Le Patron du FARA préconise la promotion des investissements locaux dans la recherche agricole

Le Directeur exécutif du Forum pour la recherche agricole en Afrique (FARA), Dr Yemi Akinbamijo a réitéré l’appel en faveur  d’investissements locaux dans la recherche agricole sur le  continent.

Dr Akinbamijo s’exprimait jeudi à l’occasion de la conférence du Bureau spécialisé de l’Union africaine pour la promotion de la recherche et le développement des cultures céréalières des zones semi-arides (UA-SAFGRAD) portant sur un mécanisme innovant de financement de la recherche et du développement agricoles en Afrique. La conférence qui était placée sur le thème « Vers la réalisation de la recommandation de l’Union africaine d’allouer 1% du PIB à la recherche et au développement », a rassemblé près de 200 participants du secteur de la recherche agricole. Elle avait pour objet d’examiner les stratégies permettant d’identifier d’autres sources de financement pour appuyer les activités de recherche au niveau national et tirer parti de l’expérience de pays tels que l’Afrique du Sud qui ont réussi à associer les entreprises et le secteur privé au financement de la recherche agricole. Dr Akinbamijo a loué l’engagement pris par les gouvernements au cours des cinq dernières années, mais a noté qu’il restait encore beaucoup à faire pour que le continent s’affranchisse finalement de la dépendance à l’égard des bailleurs.  Pour justifier cet appel, il s’est appuyé sur des données récentes fournies par le Programme d’appui à la recherche pour l’innovation agricole (PARI) sur les sources de financement de la recherche agricole dans 12 pays d’Afrique. Ces données indiquent que 47,6% des fonds proviennent des gouvernements (salaires du personnel et indemnités compris), 27,0% des bailleurs de fonds et 25,36% des fonds générés à l’interne par les instituts de recherche.

« Beaucoup d’efforts ont été consacrés à l’agriculture au cours des cinq dernières années… mais ce n’est pas suffisant » a-t-il affirmé.

Il a également évoqué les problèmes qui assaillent le système agricole et alimentaire du continent ainsi que le niveau de chômage et les écarts de revenus, qui engendrent une pauvreté généralisée, une productivité relativement faible et une croissance rapide des importations.

Dr Yemi Akinbamijo a également présenté une analyse fondée sur les scénarios menée par le FARA dans le but d’examiner les trajectoires possibles d’une transformation axée sur l’agriculture à l’aide de la plateforme de modélisation des « International Futures » (IFs) qui s’inspire des Scénarios pour la transformation agricole du Forum économique mondial (WEF, 2018). L’étude montre l’importance de la recherche agricole pour le développement (RAD) et les incertitudes qui se révéleront être à l’avenir les facteurs clés de la transformation agricole.  Il est à noter que les facteurs les plus aléatoires sont la productivité agricole, l’innovation et la gouvernance de l’lAR4D. Selon Dr Akinbamijo, c’est ce que les institutions africaines de l’AR4D devraient viser.

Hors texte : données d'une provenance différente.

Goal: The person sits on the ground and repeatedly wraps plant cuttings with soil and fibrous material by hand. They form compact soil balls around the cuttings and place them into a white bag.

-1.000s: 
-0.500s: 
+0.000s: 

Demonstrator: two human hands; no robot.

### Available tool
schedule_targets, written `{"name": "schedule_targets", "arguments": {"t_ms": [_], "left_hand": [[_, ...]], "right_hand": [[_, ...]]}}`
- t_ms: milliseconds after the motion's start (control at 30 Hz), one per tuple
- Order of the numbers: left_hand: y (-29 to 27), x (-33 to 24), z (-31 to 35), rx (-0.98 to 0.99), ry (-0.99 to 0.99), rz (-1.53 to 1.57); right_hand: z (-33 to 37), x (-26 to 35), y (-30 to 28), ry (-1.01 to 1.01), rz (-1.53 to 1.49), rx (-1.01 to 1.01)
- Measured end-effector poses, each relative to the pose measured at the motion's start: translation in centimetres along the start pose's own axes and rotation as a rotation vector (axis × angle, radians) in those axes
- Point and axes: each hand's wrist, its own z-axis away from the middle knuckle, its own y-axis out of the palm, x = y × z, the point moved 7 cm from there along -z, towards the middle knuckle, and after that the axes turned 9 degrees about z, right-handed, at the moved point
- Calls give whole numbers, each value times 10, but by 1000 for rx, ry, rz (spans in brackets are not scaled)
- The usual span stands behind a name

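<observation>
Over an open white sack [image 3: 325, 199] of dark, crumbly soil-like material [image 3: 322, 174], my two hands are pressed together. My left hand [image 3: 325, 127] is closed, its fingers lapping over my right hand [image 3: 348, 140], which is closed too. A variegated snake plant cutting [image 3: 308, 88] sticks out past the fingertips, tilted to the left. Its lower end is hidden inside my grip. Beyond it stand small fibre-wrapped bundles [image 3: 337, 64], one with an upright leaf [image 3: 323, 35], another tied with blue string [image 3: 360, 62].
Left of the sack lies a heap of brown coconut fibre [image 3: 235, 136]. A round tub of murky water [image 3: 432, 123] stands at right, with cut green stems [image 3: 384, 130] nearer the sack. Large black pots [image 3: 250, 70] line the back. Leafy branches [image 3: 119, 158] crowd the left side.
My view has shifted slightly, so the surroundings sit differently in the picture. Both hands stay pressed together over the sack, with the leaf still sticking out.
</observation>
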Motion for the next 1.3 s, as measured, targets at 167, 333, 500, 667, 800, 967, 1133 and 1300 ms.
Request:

En réponse, Dr Abdou Tenkouano, Directeur exécutif du CORAF a rappelé la nécessité pour l’Afrique de trouver sur le continent les investissements nécessaires pour financer sa recherche agricole.

« Si nous avons de l’argent pour importer de la nourriture, nous avons certainement de l’argent pour produire des vivres sur place » a-t-il affirmé. Il a ajouté que chaque fois que les pays du continent importent de la nourriture, ce sont des emplois africains potentiels qui sont exportés.

Dr Ramadjita Tabo, Directeur régional et du programme de recherche de l’Institut international de recherche sur les cultures des zones tropicales semi-arides (ICRISAT), Afrique de l’Ouest et du Centre, parlant de l’impact des initiatives locales a mentionné que l’accroissement du nombre de boutiques d’intrants avait permis d’augmenter le niveau d’utilisation d’engrais de 36% pour le mil, de 34% pour le sorgho, de 58% pour le maïs et de 73% pour le niébé. Il a indiqué que c’était un exemple formidable de ce qui pouvait être réalisé si les pays sont disposés à consacrer au moins 1% de leur PIB à la recherche agricole.

Dr Yemi Akinbamijo a plaidé vigoureusement en faveur d’un mécanisme innovant de financement de la recherche agricole pour le développement en Afrique et indiqué que le financement de l’AR4D était l’une des huit grandes tendances qui permettront de déterminer à l’avenir les moyens de subsistance en Afrique. Il a par conséquent lancé un appel en faveur de nouveaux partenariats, mécanismes de financement et cadres pour le financement de l’AR4D en vue d’appuyer les principales interventions visant à réaliser les objectifs de la STISA, de l’Agenda 2063 et les ODD.